Books I Ordered & Days Of Old
I ordered four paperback books yesterday that I thought some of you might be interested in reading.
All The Little Hopes
“Will break your heart, but Leah Weiss’s beautiful writing will sew it back together again” ―Wiley Cash, New York Times bestselling author
A Southern story of friendship forged by books and bees, when the timeless troubles of growing up meet the murky shadows of World War II.
Deep in the tobacco land of North Carolina, nothing’s been the same since the boys shipped off to war and worry took their place. Thirteen-year-old Lucy Brown is precocious and itching for adventure.

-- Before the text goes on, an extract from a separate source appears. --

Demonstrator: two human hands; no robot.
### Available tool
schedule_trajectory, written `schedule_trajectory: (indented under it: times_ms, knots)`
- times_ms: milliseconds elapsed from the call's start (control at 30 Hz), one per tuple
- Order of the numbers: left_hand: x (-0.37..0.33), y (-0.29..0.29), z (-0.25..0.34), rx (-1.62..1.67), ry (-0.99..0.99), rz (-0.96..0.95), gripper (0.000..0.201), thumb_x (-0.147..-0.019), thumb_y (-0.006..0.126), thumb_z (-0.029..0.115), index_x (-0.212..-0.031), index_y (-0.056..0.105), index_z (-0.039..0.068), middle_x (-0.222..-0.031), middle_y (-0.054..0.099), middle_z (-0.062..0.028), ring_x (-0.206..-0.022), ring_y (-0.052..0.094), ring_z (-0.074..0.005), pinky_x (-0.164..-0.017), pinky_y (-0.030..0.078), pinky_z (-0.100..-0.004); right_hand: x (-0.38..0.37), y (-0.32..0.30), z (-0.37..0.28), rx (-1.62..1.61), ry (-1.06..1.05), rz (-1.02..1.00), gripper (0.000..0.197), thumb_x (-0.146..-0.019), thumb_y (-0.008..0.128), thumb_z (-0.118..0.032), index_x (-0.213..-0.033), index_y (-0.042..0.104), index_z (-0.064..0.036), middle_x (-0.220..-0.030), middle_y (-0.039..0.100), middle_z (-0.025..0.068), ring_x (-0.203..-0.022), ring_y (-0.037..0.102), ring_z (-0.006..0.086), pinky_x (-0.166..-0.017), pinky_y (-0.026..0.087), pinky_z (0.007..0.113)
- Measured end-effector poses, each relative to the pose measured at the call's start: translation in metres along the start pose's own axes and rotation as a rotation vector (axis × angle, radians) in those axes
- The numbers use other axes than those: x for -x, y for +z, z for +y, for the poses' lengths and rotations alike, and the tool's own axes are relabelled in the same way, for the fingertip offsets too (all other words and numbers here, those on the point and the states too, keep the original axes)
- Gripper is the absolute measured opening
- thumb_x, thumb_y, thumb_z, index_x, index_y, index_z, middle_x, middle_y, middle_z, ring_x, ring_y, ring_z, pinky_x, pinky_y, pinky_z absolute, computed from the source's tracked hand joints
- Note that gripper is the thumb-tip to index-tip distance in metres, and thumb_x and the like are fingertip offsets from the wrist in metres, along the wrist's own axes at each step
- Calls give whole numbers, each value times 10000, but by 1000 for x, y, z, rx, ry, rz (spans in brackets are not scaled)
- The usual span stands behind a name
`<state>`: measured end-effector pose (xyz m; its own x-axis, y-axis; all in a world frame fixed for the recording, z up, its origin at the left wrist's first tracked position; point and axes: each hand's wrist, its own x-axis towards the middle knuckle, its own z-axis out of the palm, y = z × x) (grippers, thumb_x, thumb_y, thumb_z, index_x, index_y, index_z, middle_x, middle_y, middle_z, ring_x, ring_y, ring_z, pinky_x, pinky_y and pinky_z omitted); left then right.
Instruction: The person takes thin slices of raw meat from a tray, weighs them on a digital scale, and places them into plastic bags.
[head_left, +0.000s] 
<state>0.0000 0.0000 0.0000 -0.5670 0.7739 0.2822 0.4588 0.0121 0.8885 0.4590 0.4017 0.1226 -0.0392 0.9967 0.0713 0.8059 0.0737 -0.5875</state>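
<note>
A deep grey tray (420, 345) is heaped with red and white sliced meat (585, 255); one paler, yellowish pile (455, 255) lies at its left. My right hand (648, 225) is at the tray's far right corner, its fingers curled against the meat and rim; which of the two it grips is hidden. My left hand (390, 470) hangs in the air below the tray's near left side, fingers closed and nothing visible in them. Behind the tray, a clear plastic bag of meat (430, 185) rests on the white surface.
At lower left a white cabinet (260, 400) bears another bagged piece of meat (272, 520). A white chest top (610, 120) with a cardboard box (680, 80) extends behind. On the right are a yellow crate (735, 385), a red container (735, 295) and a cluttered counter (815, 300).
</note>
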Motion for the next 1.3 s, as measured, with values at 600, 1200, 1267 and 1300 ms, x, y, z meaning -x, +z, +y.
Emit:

Then Allie Bert Tucker wanders into town, an outcast with a puzzling past, and Lucy figures the two of them can solve any curious crime they find―just like her hero, Nancy Drew.
Their chance comes when a man goes missing, a woman stops speaking, and an eccentric gives the girls a mystery to solve that takes them beyond the ordinary. Their quiet town, seasoned with honeybees and sweet tea, becomes home to a Nazi prisoner-of-war camp. More men go missing. And together, the girls embark on a journey to discover if we ever really know who the enemy is.
Lush with Southern atmosphere, All The Little Hopes is the story of two girls growing up as war creeps closer, blurring the difference between what’s right, what’s wrong, and what we know to be true.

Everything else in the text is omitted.